◆ Exercise details:
Go through the data line by line from the top, retyping each exactly, and end with the line that contains "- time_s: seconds".

----

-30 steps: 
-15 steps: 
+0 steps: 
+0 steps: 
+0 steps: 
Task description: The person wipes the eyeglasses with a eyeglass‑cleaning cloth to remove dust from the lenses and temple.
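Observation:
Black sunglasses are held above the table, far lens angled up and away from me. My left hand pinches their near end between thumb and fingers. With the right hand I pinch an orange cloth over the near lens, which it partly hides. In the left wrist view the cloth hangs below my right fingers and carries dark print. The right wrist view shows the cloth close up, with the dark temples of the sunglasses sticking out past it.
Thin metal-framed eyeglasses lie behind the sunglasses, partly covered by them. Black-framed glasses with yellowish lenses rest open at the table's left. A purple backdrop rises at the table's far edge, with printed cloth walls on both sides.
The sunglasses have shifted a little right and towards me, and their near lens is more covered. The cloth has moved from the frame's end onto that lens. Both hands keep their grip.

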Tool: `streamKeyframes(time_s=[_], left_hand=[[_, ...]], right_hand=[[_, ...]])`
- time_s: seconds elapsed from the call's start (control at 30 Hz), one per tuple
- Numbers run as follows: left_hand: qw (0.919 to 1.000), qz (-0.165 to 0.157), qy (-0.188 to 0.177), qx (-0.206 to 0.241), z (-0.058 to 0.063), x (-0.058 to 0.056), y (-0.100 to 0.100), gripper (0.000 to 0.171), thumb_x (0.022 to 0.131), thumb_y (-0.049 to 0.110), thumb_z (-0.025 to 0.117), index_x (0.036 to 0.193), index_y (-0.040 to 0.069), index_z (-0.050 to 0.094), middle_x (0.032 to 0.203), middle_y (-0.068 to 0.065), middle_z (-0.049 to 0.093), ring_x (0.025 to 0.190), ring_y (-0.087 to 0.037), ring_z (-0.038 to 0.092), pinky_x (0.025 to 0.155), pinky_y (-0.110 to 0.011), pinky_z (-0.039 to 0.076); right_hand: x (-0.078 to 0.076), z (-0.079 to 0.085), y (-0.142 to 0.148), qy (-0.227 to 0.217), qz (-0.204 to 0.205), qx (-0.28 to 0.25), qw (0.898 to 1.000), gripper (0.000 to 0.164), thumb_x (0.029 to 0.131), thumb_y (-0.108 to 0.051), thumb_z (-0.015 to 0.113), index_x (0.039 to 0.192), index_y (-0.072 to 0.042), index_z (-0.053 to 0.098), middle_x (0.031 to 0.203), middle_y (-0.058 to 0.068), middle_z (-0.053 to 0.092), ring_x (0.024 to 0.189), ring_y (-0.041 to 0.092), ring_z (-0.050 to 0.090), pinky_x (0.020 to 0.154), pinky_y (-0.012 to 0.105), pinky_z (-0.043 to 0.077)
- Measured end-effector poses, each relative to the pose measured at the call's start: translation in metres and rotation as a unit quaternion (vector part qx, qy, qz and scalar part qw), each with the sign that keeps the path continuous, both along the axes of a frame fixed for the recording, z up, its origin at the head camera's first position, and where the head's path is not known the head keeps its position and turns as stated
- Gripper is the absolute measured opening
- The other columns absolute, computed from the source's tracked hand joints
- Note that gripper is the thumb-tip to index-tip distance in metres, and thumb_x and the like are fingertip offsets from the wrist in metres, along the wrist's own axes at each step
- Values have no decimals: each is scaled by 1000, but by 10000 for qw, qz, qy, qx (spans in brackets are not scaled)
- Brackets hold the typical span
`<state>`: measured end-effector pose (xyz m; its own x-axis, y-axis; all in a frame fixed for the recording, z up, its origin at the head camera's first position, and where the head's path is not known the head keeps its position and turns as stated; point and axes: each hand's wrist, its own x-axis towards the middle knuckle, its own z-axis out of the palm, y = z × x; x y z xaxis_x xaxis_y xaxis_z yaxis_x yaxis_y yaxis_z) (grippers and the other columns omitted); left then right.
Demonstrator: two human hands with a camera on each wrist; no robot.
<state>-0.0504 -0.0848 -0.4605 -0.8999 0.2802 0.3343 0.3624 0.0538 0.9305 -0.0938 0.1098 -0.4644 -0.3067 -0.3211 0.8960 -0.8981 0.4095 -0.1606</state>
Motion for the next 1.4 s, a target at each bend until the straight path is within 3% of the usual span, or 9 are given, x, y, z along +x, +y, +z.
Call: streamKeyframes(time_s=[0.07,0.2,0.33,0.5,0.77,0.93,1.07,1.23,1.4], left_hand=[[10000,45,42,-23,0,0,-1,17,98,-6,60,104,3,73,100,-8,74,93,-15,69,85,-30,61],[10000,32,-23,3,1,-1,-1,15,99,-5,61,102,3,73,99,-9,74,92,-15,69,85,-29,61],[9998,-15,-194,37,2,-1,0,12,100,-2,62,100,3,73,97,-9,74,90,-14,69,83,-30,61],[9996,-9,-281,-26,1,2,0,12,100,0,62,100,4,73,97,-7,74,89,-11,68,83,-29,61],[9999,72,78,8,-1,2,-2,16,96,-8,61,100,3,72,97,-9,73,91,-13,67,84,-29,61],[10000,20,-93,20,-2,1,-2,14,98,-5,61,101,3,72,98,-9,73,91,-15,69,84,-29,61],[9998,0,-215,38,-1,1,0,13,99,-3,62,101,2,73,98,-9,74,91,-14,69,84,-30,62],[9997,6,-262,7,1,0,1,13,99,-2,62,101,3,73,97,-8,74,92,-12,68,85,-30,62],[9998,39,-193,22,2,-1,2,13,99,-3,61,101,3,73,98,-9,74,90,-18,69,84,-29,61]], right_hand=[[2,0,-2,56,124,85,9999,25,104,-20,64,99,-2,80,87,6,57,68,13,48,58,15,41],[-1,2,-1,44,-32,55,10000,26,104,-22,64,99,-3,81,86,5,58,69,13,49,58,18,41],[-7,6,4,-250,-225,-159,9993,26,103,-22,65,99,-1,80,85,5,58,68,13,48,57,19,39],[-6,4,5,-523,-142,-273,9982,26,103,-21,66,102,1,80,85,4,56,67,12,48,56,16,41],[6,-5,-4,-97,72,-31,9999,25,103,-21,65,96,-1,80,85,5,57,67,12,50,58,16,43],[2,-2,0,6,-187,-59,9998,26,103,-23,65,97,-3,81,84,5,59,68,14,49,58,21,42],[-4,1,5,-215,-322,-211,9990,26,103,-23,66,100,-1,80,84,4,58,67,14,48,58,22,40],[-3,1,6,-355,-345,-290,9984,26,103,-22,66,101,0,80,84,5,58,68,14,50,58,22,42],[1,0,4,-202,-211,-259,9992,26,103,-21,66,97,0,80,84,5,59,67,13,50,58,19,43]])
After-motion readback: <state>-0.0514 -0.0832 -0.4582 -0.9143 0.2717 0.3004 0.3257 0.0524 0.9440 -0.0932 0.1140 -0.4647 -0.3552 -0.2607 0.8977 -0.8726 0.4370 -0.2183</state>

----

◆ Output of the task:
-30 steps: 
-15 steps: 
+0 steps: 
+0 steps: 
+0 steps: 
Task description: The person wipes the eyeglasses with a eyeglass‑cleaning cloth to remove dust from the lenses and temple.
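Observation:
Black sunglasses are held above the table, far lens angled up and away from me. My left hand pinches their near end between thumb and fingers. With the right hand I pinch an orange cloth over the near lens, which it partly hides. In the left wrist view the cloth hangs below my right fingers and carries dark print. The right wrist view shows the cloth close up, with the dark temples of the sunglasses sticking out past it.
Thin metal-framed eyeglasses lie behind the sunglasses, partly covered by them. Black-framed glasses with yellowish lenses rest open at the table's left. A purple backdrop rises at the table's far edge, with printed cloth walls on both sides.
The sunglasses have shifted a little right and towards me, and their near lens is more covered. The cloth has moved from the frame's end onto that lens. Both hands keep their grip.
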
Tool: `streamKeyframes(time_s=[_], left_hand=[[_, ...]], right_hand=[[_, ...]])`
- time_s: seconds elapsed from the call's start (control at 30 Hz), one per tuple

The exercise has been answered completely.